Problem: Below is a listing. Quote from it, exactly, the lines from the one containing "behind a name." down to the one containing "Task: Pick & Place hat", both ends included, and nothing else.

Data in this exercise:
=====
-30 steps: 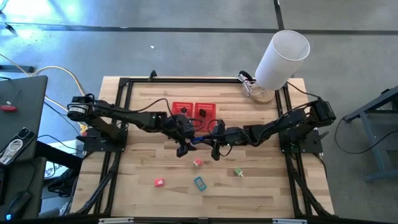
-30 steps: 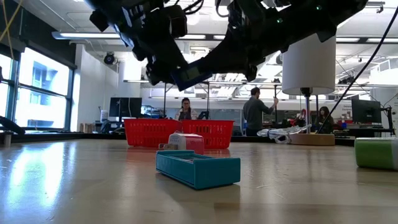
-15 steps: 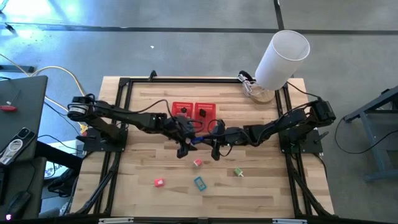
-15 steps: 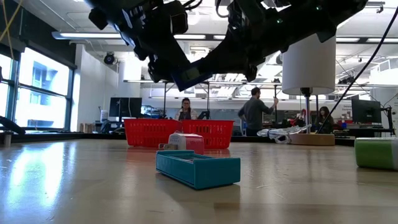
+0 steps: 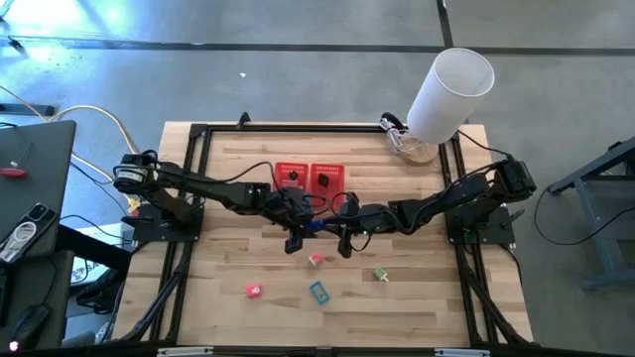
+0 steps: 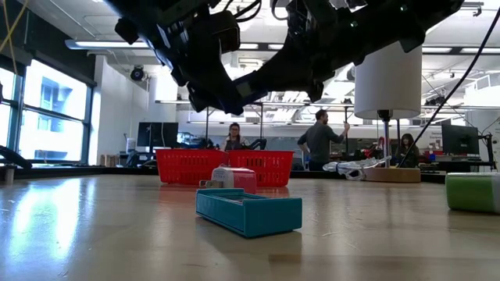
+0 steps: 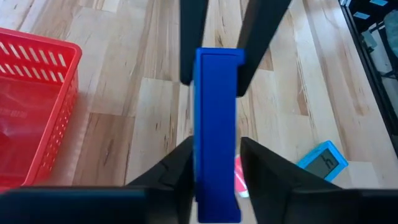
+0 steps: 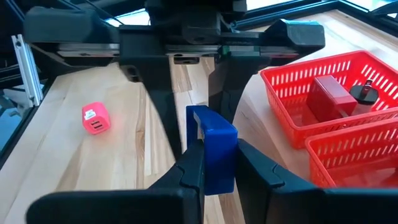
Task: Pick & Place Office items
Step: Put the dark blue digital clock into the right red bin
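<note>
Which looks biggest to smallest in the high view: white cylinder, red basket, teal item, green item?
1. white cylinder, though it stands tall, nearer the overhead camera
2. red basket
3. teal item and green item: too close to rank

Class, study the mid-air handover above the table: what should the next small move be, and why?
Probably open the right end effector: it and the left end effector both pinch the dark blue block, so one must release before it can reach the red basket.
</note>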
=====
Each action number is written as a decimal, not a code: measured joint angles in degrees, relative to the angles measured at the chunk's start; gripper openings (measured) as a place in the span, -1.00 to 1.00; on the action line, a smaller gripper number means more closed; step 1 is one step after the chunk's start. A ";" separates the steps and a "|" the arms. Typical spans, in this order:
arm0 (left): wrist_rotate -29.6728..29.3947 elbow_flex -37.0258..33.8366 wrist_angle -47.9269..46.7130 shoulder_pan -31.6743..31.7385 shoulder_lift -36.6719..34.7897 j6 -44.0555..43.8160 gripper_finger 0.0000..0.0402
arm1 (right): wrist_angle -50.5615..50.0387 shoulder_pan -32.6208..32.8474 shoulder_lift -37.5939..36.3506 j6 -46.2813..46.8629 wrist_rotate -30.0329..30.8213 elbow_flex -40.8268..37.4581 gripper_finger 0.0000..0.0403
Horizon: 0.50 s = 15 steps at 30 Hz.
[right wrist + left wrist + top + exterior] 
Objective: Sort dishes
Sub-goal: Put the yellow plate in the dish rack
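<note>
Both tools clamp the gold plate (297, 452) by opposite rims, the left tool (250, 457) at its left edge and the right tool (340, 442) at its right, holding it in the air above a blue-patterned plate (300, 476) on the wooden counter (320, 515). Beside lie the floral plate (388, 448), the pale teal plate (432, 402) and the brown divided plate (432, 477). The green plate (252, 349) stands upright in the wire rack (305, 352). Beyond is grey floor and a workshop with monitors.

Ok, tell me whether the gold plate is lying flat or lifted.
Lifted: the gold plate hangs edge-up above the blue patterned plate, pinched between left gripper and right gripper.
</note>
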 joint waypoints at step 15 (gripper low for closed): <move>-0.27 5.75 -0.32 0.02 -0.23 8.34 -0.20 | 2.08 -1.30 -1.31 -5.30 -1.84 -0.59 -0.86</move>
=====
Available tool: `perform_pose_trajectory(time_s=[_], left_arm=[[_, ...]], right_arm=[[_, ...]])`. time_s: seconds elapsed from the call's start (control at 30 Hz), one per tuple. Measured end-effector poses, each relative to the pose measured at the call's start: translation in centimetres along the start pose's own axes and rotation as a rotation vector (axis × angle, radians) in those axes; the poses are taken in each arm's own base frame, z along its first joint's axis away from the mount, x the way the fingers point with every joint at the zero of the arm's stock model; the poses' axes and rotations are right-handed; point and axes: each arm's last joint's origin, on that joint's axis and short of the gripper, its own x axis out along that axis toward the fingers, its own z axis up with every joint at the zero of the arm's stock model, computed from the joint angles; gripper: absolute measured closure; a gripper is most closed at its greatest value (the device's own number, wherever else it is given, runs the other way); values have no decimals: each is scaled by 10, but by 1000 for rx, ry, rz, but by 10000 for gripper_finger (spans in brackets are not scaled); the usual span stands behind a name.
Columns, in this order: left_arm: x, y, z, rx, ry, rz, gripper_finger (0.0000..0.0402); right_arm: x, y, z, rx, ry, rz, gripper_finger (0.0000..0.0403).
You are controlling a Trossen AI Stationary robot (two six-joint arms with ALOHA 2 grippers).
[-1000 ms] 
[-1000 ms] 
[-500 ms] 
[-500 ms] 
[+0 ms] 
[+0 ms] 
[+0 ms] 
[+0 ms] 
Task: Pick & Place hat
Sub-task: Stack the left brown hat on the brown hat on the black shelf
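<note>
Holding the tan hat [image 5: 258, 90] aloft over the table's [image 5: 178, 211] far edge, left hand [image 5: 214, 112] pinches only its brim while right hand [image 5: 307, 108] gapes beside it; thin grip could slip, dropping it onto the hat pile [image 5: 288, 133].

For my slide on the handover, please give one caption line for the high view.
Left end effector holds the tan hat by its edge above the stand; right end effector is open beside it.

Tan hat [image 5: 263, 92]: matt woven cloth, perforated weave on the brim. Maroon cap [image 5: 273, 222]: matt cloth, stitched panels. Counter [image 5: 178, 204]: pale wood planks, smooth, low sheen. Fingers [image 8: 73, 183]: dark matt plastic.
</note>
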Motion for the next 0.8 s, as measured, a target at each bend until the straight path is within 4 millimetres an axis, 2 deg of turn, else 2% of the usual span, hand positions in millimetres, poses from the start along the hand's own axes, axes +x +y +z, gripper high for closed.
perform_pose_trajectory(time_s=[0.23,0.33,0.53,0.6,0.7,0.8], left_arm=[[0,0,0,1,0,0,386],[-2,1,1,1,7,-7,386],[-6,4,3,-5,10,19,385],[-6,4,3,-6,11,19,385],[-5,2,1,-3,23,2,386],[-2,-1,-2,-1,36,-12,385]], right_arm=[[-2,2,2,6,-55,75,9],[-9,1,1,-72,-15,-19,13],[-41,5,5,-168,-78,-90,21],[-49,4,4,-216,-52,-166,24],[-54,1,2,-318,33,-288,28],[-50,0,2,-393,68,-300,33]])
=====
Answer below:
Available tool: `perform_pose_trajectory(time_s=[_], left_arm=[[_, ...]], right_arm=[[_, ...]])`. time_s: seconds elapsed from the call's start (control at 30 Hz), one per tuple. Measured end-effector poses, each relative to the pose measured at the call's start: translation in centimetres along the start pose's own axes and rotation as a rotation vector (axis × angle, radians) in those axes; the poses are taken in each arm's own base frame, z along its first joint's axis away from the mount, x the way the fingers point with every joint at the zero of the arm's stock model; the poses' axes and rotations are right-handed; point and axes: each arm's last joint's origin, on that joint's axis and short of the gripper, its own x axis out along that axis toward the fingers, its own z axis up with every joint at the zero of the arm's stock model, computed from the joint angles; gripper: absolute measured closure; a gripper is most closed at its greatest value (the device's own number, wherever else it is given, runs the other way); values have no decimals: each is scaled by 10, but by 1000 for rx, ry, rz, but by 10000 for gripper_finger (spans in brackets are not scaled); the usual span stands behind a name.
Columns, in this order: left_arm: x, y, z, rx, ry, rz, gripper_finger (0.0000..0.0402); right_arm: x, y, z, rx, ry, rz, gripper_finger (0.0000..0.0403).
You are controlling a Trossen AI Stationary robot (two six-joint arms with ALOHA 2 grippers).
[-1000 ms] 
[-1000 ms] 
[-500 ms] 
[-500 ms] 
[+0 ms] 
[+0 ms] 
[+0 ms] 
[+0 ms] 
Task: Pick & Place hat

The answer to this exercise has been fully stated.